People barged past me. I heard them saying the fire truck
finally got through. Someone grabbed me by the shoulder and asked urgently, “Is
your mom in there?” she shook me hard by the shoulder. “No, there is no one.” I
heard myself saying it. “What do you mean?” it was one of the ladies from my
neighborhood. “What happened to your mom? Where is she?” “There is no one.” I wasn’t
sure what I was saying. Someone barged past me again.
JungKook
11 September Year 17
I waited for ten days, but the birthday card never came. I opened
the bottom drawer and lifted a notebook to find four cards. Jungkook, Happy
Birthday, from Dad. I read these five words over and over again.
It was winter, and I was 7 years old. The voices from the living
room woke me up. My room was in the attic, and I could reach my parents’ room
by going down five stairs and opening the sliding door. I reached out to open
the door and stopped. Although I was still young, I could sense from the heavy
atmosphere seeping through the door that this wasn’t a good time.
Dad said that it was too difficult to go on and that the
world was too heavy for him to bear. Mom didn’t reply. She was probably crying
silently or not moving at all. A long silence ensued. Dad said he’d be crushed
if he went on living like this and he should leave now. Mom vehemently protested,
calling him the most irresponsible man. Then, I heard my name. “What are you
going to do about Jungkook?” I waited for a long time behind the sliding door,
but Dad didn’t answer. Then I heard the sound of the front door opening. “I’m
completely empty, and there’s nothing I can do for Jungkook.” Those were my dad’s
last words.
I ran back up the stairs to the attic. I moved my chair against
the wall right under the window and stood on it.
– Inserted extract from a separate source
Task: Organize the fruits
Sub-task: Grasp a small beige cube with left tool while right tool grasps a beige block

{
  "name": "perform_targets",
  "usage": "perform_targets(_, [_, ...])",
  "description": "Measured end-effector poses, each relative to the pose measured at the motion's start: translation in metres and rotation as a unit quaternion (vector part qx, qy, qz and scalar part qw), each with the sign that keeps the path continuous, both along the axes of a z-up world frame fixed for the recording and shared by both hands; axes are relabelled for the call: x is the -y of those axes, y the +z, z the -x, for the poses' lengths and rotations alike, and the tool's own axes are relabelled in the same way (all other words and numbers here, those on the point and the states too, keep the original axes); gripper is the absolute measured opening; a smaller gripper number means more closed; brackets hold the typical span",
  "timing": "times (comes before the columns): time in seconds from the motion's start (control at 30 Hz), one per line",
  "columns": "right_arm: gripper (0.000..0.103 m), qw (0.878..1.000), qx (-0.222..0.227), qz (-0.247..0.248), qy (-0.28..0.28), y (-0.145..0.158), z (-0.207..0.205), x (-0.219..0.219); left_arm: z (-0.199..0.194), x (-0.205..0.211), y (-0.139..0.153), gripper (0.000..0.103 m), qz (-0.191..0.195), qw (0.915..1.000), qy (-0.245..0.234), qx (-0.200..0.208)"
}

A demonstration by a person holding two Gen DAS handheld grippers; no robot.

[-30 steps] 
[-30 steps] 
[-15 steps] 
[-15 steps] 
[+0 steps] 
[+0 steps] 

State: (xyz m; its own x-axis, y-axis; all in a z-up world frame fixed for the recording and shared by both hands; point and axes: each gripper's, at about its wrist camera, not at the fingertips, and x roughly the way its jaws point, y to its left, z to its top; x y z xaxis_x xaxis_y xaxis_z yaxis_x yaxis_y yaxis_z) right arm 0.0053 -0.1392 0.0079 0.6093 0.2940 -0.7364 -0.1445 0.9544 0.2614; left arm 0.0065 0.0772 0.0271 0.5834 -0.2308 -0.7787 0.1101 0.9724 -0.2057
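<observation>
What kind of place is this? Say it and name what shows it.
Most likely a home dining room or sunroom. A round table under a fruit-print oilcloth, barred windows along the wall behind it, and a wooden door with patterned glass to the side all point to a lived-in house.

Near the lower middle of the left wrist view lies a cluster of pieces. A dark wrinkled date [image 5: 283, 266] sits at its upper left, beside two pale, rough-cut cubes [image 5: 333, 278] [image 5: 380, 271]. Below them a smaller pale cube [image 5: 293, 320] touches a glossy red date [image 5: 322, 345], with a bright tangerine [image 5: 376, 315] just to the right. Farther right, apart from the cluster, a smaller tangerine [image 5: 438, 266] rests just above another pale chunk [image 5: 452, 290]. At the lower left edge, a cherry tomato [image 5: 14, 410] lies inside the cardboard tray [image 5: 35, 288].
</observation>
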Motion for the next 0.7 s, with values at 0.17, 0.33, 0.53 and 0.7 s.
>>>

Dad was walking down the
sloping road. First, his legs disappeared, and then his waist, chest, and
shoulders. It seemed as if an unknown world beyond the road was slowly swallowing
him whole.
Someone jerked the door of my room open, and I instinctively
pushed the drawer with my foot. It was Mom. She said no birthday card would ever
come and Dad was just that kind of person. It was her usual repertoire. Dad was
feeble-minded, incompetent, and most importantly, a social misfit who deserted
us. Mom was right. No birthday card will ever come. I was the world that was
too heavy for him to bear – that world that he gave up on. A child who can
never be the reason to endure it all. That was me.